(SUPPLIED MATERIAL):

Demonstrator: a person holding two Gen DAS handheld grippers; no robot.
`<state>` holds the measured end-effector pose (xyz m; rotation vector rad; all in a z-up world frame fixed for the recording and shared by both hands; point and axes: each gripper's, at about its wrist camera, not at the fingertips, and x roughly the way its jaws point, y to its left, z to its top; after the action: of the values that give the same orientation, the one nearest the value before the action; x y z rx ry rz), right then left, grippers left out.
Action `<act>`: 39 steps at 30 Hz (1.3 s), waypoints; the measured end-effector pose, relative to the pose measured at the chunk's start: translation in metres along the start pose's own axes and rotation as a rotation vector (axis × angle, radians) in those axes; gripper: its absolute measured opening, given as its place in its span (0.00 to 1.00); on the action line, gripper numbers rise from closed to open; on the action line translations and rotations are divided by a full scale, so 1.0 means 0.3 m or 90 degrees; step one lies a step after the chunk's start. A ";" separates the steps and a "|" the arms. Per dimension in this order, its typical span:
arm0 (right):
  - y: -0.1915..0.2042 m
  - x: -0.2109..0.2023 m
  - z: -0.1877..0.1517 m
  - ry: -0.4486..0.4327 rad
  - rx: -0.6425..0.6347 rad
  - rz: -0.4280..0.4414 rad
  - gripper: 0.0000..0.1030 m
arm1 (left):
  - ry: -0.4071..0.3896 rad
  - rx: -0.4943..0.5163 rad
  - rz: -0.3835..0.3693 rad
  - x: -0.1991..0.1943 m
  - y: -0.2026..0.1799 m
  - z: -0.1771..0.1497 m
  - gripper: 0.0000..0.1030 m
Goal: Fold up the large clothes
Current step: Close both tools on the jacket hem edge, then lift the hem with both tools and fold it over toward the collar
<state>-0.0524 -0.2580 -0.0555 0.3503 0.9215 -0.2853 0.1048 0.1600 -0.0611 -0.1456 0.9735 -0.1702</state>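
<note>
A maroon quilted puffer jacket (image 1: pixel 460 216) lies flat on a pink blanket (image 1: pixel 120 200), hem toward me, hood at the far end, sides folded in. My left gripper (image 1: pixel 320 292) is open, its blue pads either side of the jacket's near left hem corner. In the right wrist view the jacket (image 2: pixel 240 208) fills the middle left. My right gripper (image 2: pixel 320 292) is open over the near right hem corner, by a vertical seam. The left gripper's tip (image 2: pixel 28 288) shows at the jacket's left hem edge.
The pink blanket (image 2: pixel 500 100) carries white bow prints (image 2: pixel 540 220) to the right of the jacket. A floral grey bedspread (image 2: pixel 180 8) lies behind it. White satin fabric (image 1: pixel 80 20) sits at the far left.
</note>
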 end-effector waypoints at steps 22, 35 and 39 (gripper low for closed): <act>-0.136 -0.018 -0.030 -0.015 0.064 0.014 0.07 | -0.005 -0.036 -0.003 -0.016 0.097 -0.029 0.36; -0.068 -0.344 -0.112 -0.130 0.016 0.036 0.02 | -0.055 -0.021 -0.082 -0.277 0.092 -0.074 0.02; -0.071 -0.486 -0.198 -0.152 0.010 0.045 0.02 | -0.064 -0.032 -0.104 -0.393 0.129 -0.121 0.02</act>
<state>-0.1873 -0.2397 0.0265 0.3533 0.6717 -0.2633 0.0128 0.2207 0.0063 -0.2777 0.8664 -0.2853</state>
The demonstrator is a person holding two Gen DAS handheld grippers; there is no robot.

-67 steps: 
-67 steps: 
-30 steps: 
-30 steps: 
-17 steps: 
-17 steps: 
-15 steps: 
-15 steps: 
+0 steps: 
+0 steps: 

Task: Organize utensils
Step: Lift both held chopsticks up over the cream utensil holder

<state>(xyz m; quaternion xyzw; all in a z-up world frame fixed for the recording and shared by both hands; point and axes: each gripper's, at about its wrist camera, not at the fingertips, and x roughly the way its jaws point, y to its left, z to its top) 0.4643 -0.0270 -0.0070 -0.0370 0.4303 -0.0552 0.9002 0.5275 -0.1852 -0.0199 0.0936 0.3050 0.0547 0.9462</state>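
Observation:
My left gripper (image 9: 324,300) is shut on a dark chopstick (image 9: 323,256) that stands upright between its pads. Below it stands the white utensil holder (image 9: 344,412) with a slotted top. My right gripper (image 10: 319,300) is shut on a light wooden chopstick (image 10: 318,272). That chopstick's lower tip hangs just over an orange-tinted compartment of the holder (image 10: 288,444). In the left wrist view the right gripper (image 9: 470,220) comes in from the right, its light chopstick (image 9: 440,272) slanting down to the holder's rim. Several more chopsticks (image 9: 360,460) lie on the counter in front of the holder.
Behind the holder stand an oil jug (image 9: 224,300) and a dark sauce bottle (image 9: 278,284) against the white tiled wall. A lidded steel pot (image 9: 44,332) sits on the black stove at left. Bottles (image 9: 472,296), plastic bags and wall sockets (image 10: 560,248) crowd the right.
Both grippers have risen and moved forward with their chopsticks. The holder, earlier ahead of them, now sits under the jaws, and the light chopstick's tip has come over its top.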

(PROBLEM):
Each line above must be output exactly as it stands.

(OUTPUT FOR THIS TASK):
Demonstrator: a person holding two Gen DAS handheld grippers; no robot.
`<state>` holds the measured end-effector pose (xyz m; rotation vector rad; all in a z-up world frame fixed for the recording and shared by both hands; point and axes: each gripper's, at about its wrist camera, not at the fingertips, and x roughly the way its jaws point, y to its left, z to its top; after the action: of the values that give the same orientation, the one nearest the value before the action; x y z rx ry rz), right then left, grippers left out.
Action `<act>`: 39 steps at 30 Hz (1.3 s), waypoints; the measured end-effector pose, relative to the pose measured at the chunk's start: translation in metres along the start pose's own axes and rotation as a rotation vector (axis × angle, radians) in those axes; gripper: its absolute measured opening, given as its place in its span (0.00 to 1.00); on the action line, gripper numbers rise from closed to open; on the action line translations and rotations are divided by a full scale, so 1.0 means 0.3 m or 90 degrees; step one lies a step after the chunk's start. A ";" separates the steps and a "|" the arms. Per dimension in this order, its typical span:
arm0 (right):
  - y: -0.1915..0.2042 m
  - x: -0.2109..0.2023 m
  - z: -0.1877..0.1517 m
  - ry: -0.4486..0.4327 rad
  - rx: -0.6425..0.6347 rad
  - rz: -0.4280..0.4414 rad
  - gripper: 0.0000..0.1030 m
arm1 (left):
  - ry: -0.4071..0.3896 rad
  - rx: -0.4943..0.5163 rad
  - rz: -0.3835..0.3693 rad
  - x: -0.1991..0.1943 m
  - y: -0.2026..0.1799 m
  - z: -0.1771..0.1497 m
  - gripper: 0.0000..0.1030 m
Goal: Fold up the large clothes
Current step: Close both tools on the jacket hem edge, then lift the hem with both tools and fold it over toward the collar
<state>-0.0524 -0.2580 -0.0555 0.3503 0.9215 -0.2853 0.1048 0.1600 -0.0611 -0.1456 0.9735 -0.1702</state>
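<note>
A maroon quilted puffer jacket (image 1: pixel 460 216) lies flat on a pink blanket (image 1: pixel 120 200), hem toward me, hood at the far end, sides folded in. My left gripper (image 1: pixel 320 292) is open, its blue pads either side of the jacket's near left hem corner. In the right wrist view the jacket (image 2: pixel 240 208) fills the middle left. My right gripper (image 2: pixel 320 292) is open over the near right hem corner, by a vertical seam. The left gripper's tip (image 2: pixel 28 288) shows at the jacket's left hem edge.
The pink blanket (image 2: pixel 500 100) carries white bow prints (image 2: pixel 540 220) to the right of the jacket. A floral grey bedspread (image 2: pixel 180 8) lies behind it. White satin fabric (image 1: pixel 80 20) sits at the far left.
</note>
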 end-effector waypoints at steps 22, 35 and 39 (gripper low for closed): <act>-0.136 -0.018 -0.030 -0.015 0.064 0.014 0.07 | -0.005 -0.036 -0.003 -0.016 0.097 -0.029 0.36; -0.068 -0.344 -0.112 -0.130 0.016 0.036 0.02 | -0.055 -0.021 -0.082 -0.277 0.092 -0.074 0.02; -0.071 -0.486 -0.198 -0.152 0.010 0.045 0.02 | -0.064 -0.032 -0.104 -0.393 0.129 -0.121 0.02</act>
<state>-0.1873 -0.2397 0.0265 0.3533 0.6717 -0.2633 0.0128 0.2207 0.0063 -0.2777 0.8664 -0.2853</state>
The demonstrator is a person holding two Gen DAS handheld grippers; there is no robot.

-67 steps: 
-67 steps: 
-30 steps: 
-30 steps: 
-17 steps: 
-17 steps: 
-15 steps: 
-15 steps: 
+0 steps: 
+0 steps: 

Task: Organize utensils
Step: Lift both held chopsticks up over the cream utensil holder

<state>(xyz m; quaternion xyzw; all in a z-up world frame fixed for the recording and shared by both hands; point and axes: each gripper's, at about its wrist camera, not at the fingertips, and x roughly the way its jaws point, y to its left, z to its top) 0.4643 -0.0270 -0.0070 -0.0370 0.4303 -0.0552 0.9002 0.5275 -0.1852 -0.0199 0.0936 0.3050 0.0547 0.9462</state>
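Observation:
My left gripper (image 9: 324,300) is shut on a dark chopstick (image 9: 323,256) that stands upright between its pads. Below it stands the white utensil holder (image 9: 344,412) with a slotted top. My right gripper (image 10: 319,300) is shut on a light wooden chopstick (image 10: 318,272). That chopstick's lower tip hangs just over an orange-tinted compartment of the holder (image 10: 288,444). In the left wrist view the right gripper (image 9: 470,220) comes in from the right, its light chopstick (image 9: 440,272) slanting down to the holder's rim. Several more chopsticks (image 9: 360,460) lie on the counter in front of the holder.
Behind the holder stand an oil jug (image 9: 224,300) and a dark sauce bottle (image 9: 278,284) against the white tiled wall. A lidded steel pot (image 9: 44,332) sits on the black stove at left. Bottles (image 9: 472,296), plastic bags and wall sockets (image 10: 560,248) crowd the right.
Both grippers have risen and moved forward with their chopsticks. The holder, earlier ahead of them, now sits under the jaws, and the light chopstick's tip has come over its top.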

Work on the answer is now done.